= PROMPT =
Your job with the data below is to output exactly the lines from the one holding "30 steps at" down to the one holding "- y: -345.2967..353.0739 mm", both included, and no others.

= MATERIAL PROVIDED =
________________________
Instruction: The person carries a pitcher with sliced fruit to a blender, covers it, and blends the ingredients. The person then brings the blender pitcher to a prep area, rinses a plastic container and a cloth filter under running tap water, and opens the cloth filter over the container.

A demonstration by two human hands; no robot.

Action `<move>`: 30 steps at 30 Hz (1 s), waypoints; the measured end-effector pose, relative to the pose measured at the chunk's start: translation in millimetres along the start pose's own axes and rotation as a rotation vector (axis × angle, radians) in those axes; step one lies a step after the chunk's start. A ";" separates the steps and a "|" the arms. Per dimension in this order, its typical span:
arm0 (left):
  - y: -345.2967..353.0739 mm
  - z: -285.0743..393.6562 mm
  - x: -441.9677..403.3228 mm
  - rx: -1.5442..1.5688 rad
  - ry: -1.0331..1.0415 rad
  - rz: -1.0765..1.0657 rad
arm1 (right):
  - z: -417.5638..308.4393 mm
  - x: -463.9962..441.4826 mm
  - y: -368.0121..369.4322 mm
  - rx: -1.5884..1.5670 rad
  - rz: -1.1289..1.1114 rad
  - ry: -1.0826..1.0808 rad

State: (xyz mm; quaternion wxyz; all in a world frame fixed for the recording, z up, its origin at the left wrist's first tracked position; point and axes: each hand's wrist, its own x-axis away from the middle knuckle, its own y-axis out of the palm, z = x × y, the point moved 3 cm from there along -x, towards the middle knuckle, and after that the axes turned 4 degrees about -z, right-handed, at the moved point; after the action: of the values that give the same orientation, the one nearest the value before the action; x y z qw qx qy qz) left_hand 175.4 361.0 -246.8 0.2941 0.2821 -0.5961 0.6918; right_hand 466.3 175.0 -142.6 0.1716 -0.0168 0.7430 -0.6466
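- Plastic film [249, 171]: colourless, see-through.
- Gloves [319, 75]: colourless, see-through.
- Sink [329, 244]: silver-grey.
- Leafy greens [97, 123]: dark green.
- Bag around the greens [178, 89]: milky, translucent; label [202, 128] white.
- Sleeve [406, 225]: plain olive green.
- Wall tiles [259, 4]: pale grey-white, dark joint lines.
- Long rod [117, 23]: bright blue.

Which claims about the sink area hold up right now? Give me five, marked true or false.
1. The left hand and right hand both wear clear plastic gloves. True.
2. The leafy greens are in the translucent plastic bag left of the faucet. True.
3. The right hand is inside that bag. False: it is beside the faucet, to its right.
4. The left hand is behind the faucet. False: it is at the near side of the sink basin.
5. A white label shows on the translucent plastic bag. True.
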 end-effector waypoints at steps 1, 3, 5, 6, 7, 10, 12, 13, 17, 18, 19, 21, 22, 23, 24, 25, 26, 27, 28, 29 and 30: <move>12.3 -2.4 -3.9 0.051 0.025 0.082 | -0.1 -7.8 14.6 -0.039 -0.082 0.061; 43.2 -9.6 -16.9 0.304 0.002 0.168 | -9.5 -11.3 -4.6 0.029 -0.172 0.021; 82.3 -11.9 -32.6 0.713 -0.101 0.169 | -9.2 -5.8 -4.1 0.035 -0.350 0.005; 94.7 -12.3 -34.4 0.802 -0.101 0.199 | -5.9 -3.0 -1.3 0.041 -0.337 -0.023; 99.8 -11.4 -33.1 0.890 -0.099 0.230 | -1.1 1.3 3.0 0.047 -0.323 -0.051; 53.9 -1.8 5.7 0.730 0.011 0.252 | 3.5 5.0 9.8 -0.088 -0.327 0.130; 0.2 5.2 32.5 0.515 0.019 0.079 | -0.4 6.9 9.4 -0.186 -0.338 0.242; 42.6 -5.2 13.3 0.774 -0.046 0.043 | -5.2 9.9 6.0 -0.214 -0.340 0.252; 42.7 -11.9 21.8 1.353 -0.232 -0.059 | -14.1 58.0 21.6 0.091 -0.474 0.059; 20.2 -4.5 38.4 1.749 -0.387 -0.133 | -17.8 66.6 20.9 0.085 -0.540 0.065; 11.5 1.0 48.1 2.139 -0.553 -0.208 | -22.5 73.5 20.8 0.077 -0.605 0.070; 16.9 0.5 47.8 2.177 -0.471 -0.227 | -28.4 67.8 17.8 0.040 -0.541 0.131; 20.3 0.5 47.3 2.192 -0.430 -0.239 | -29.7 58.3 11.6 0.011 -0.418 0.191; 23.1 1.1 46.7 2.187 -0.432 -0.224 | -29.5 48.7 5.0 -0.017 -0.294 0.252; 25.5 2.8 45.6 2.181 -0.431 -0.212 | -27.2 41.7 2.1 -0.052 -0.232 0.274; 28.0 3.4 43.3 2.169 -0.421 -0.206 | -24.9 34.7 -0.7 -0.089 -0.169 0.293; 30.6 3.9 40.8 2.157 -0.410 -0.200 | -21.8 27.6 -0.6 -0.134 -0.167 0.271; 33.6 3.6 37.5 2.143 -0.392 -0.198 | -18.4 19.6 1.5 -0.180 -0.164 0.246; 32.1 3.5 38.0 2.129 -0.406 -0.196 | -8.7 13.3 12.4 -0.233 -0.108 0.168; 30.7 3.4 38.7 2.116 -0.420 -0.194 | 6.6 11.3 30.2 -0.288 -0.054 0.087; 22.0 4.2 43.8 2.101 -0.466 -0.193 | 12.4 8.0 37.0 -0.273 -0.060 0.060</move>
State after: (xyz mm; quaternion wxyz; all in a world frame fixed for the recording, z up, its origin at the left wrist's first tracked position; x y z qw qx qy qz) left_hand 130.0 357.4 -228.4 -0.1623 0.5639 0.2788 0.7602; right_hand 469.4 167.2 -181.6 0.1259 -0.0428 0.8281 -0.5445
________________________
= EXERCISE RESPONSE =
Action `<move>`: 30 steps at 30 Hz (1 s), waypoints; the measured end-effector pose, relative to the pose measured at the chunk's start: translation in millimetres along the start pose's own axes and rotation as a rotation vector (axis × angle, radians) in those axes; step one lies a step after the chunk's start. A ";" separates the steps and a "|" the arms. Per dimension in this order, its typical span:
arm0 (left):
  - y: -345.2967..353.0739 mm

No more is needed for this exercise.